The American Friends Service Committee suggests pushing for school policies that will "help protect both the school and the student from any improper release of the information." Community pressure will encourage school boards to create local policies that may eventually translate to statewide action. Ideally, schools should make the opt-out forms available and noticeable during school registration in addition to clarifying that students of any age can make their own choice.
Making opting-in or opting-out a required decision before any information is released is the easiest and most balanced option. "The law requires schools to respect such a choice but not facilitate it," the AFSC's website reasons, noting that allowing students the choice to opt-out from the military only would not violate the requirement to allow equal access to all non-school institutions.

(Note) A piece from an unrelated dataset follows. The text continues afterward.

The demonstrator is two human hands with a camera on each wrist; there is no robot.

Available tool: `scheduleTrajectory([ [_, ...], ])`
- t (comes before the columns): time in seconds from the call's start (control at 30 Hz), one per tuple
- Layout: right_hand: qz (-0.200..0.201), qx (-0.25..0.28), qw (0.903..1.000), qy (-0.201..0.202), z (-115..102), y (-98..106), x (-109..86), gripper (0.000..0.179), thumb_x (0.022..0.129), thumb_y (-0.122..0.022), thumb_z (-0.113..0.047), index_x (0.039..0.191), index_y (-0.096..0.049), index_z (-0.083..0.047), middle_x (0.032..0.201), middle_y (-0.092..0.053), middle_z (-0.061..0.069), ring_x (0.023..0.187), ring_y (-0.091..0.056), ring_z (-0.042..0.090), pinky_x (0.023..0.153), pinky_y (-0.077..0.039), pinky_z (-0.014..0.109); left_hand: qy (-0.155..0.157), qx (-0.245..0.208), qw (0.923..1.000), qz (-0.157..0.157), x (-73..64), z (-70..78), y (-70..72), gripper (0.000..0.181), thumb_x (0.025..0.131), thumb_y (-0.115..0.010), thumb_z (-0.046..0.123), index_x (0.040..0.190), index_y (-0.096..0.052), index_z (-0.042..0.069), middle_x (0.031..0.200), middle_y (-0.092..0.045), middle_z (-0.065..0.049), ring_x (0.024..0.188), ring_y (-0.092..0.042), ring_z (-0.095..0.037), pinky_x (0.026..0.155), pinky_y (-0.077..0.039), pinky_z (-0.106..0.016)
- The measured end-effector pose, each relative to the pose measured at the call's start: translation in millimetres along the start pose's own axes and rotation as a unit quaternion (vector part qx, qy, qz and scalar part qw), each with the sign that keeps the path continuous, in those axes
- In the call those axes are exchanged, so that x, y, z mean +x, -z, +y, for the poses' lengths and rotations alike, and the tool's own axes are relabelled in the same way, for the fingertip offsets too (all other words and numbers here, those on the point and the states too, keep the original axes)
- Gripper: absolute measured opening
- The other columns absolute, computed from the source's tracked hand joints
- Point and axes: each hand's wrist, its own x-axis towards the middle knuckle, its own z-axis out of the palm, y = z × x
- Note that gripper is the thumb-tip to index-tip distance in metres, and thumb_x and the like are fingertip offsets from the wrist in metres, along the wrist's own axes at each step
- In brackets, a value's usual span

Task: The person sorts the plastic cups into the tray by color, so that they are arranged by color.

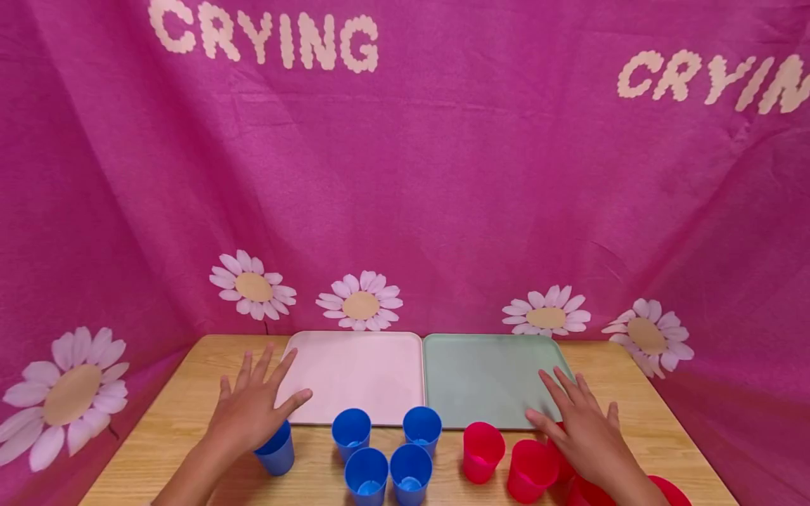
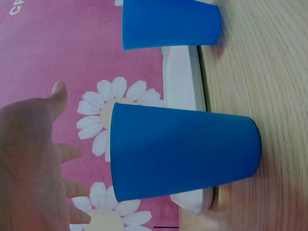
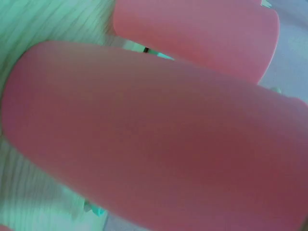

But convincing local districts to employ reasonable policies is a war in and of itself. Arlene Inouye of MilitaryFreeSchools.org has worked to combat the opt-out legislation as a part of a broader issue of unfair military recruitment tactics. In June 2003, Inouye went to her local Board of Education after feeling that inaccessible information caused the minimal returns of opt-out forms (only 13 percent of the district's 63,000 juniors and seniors submitted the page). Her group started "Operation Opt Out," which mobilized community members to attract attention to the issue. "The students, teachers, parents got out the opt-out info in many creative ways including tabling, leafleting, doing a school news TV production, making large banners and hanging [them] in schools . . . requesting to speak to all the eleventh and twelfth grade students, [making] classroom presentations about it [and] asking the principal to make a P.A. announcement," said Inoyue, who emphasized that other programs such as Junior ROTC and the Pentagon database collection were equally if not more disturbing methods the government uses to gather students' information. "From what I've experienced . . . I don't think legislators understand the issues enough to really address it comprehensively. I think that it is the people's movement that can have the most impact."
The bottom line is that it doesn't matter if you support the military or not because whether we're war-mongers or '60s love children living in the wrong decade, we should never feel coerced into reporting our information to the army. I would say (in the spirit of our President) that you are either with the military database or you are against it, but change can and must come faster than the next presidential election. Go, now, and be all that you can be.